TASK DESCRIPTION
When the line with "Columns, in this" turns up below, begin repeating exactly, and carry on through the line with "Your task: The"; no pictures go into the copy.

DATA SECTION
________________________________________
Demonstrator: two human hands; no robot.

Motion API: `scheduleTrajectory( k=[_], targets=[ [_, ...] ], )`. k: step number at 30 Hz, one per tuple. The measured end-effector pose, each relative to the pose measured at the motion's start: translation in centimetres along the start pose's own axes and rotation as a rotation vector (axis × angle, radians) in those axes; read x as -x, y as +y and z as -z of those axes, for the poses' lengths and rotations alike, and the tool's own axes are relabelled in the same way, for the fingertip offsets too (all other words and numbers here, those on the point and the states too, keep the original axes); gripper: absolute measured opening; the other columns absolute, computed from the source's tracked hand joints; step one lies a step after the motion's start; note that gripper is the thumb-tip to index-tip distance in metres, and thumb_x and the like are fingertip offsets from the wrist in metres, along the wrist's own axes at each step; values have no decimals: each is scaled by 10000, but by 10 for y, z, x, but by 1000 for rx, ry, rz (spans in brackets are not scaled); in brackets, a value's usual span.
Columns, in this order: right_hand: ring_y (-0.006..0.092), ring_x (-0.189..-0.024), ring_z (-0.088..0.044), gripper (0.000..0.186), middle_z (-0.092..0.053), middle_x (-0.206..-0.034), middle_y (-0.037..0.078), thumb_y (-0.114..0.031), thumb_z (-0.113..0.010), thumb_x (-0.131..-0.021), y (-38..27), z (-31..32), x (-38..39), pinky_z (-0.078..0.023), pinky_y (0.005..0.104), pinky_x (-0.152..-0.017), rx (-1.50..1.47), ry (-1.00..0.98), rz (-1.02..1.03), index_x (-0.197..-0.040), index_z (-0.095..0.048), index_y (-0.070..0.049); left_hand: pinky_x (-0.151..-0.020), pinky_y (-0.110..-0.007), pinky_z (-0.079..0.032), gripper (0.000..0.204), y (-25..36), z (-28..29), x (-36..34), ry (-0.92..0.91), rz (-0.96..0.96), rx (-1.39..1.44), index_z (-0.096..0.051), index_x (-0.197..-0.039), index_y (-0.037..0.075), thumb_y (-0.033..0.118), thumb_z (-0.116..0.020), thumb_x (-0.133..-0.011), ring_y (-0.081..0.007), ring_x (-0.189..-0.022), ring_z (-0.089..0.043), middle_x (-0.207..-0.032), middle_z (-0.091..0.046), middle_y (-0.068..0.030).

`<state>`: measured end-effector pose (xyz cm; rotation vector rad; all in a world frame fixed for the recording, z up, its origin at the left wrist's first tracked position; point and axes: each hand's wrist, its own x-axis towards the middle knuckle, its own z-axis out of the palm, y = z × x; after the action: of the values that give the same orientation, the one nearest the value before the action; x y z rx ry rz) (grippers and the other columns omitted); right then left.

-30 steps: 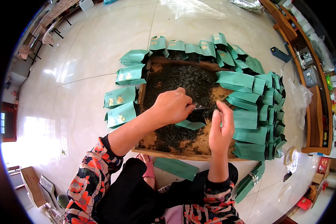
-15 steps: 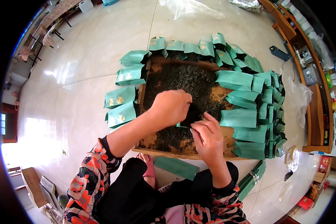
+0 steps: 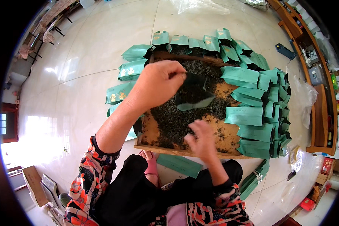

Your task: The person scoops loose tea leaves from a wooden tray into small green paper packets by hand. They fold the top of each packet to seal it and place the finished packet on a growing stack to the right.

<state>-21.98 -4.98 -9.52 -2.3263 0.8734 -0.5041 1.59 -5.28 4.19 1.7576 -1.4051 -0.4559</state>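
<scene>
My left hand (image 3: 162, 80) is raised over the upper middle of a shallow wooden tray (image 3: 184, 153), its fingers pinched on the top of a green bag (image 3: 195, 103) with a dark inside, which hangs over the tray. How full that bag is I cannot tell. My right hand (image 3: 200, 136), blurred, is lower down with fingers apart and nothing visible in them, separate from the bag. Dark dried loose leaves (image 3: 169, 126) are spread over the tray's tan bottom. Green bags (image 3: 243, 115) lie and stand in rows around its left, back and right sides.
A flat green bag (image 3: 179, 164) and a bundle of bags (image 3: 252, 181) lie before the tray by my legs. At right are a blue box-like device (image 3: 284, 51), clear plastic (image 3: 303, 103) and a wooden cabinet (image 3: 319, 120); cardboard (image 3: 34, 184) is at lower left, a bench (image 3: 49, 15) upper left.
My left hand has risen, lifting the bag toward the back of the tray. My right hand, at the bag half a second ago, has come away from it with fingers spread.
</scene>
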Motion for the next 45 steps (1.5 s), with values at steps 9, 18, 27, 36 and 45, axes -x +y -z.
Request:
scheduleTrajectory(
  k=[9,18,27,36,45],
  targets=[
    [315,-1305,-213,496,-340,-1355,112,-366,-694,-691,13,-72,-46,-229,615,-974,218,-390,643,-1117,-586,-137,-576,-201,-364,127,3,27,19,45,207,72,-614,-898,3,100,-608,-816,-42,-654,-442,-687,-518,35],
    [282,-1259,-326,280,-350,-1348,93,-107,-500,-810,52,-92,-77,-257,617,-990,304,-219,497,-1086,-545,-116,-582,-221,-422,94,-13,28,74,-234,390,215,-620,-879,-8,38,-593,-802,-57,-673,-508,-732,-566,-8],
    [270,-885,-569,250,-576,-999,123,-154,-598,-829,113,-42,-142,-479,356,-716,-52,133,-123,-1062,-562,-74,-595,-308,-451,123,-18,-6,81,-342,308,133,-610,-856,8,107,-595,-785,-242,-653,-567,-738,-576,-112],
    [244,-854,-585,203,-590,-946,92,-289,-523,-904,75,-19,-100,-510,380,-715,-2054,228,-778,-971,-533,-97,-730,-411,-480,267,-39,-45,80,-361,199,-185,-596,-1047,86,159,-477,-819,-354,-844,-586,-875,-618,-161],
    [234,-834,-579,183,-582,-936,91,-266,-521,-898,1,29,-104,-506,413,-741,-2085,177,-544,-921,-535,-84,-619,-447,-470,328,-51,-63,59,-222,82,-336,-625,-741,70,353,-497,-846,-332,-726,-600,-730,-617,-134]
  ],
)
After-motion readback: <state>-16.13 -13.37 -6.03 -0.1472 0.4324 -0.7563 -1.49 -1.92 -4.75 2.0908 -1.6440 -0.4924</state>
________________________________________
RESPONSE TO THE EXERCISE
Columns, in this order: right_hand: ring_y (-0.006..0.092), ring_x (-0.189..-0.024), ring_z (-0.088..0.044), gripper (0.000..0.186), middle_z (-0.092..0.053), middle_x (-0.206..-0.034), middle_y (-0.037..0.078), thumb_y (-0.114..0.031), thumb_z (-0.113..0.010), thumb_x (-0.131..-0.021), y (-38..27), z (-31..32), x (-38..39), pinky_z (-0.078..0.023), pinky_y (0.005..0.104), pinky_x (-0.152..-0.017), rx (-1.50..1.47), ry (-1.00..0.98), rz (-1.02..1.03), index_x (-0.197..-0.040), index_z (-0.095..0.048), index_y (-0.070..0.049); left_hand: pinky_x (-0.151..-0.020), pinky_y (-0.110..-0.007), pinky_z (-0.079..0.032), gripper (0.000..0.204), y (-25..36), z (-28..29), x (-36..34), ry (-0.92..0.91), rz (-0.96..0.96), rx (-1.39..1.44), index_z (-0.096..0.051), index_x (-0.197..-0.039), index_y (-0.037..0.075), thumb_y (-0.033..0.118), thumb_z (-0.116..0.020), thumb_x (-0.133..-0.011), ring_y (-0.081..0.007), ring_x (-0.189..-0.022), ring_z (-0.089..0.043), middle_x (-0.207..-0.032), middle_z (-0.091..0.046), middle_y (-0.068..0.030).

`<state>`: measured end-effector pose (xyz cm; rotation vector rad; all in a world frame fixed for the recording, z up, its origin at the left wrist's first tracked position; point and axes: each hand's wrist, its own x-axis towards the middle knuckle, its own z-axis out of the palm, y = z × x; after the action: of the values that give the same orientation, the one nearest the value before the action; x y z rx ry rz) (grippers and the other columns omitted); right then left.

-30 steps: 
-15 steps: 
+0 steps: 

Your task: The person scoops loose tea leaves from a wooden tray into small green paper packets by hand. They fold the top of each packet to seal it and place the finished packet on a growing stack to the right.

The answer to this exercise has been fully stated.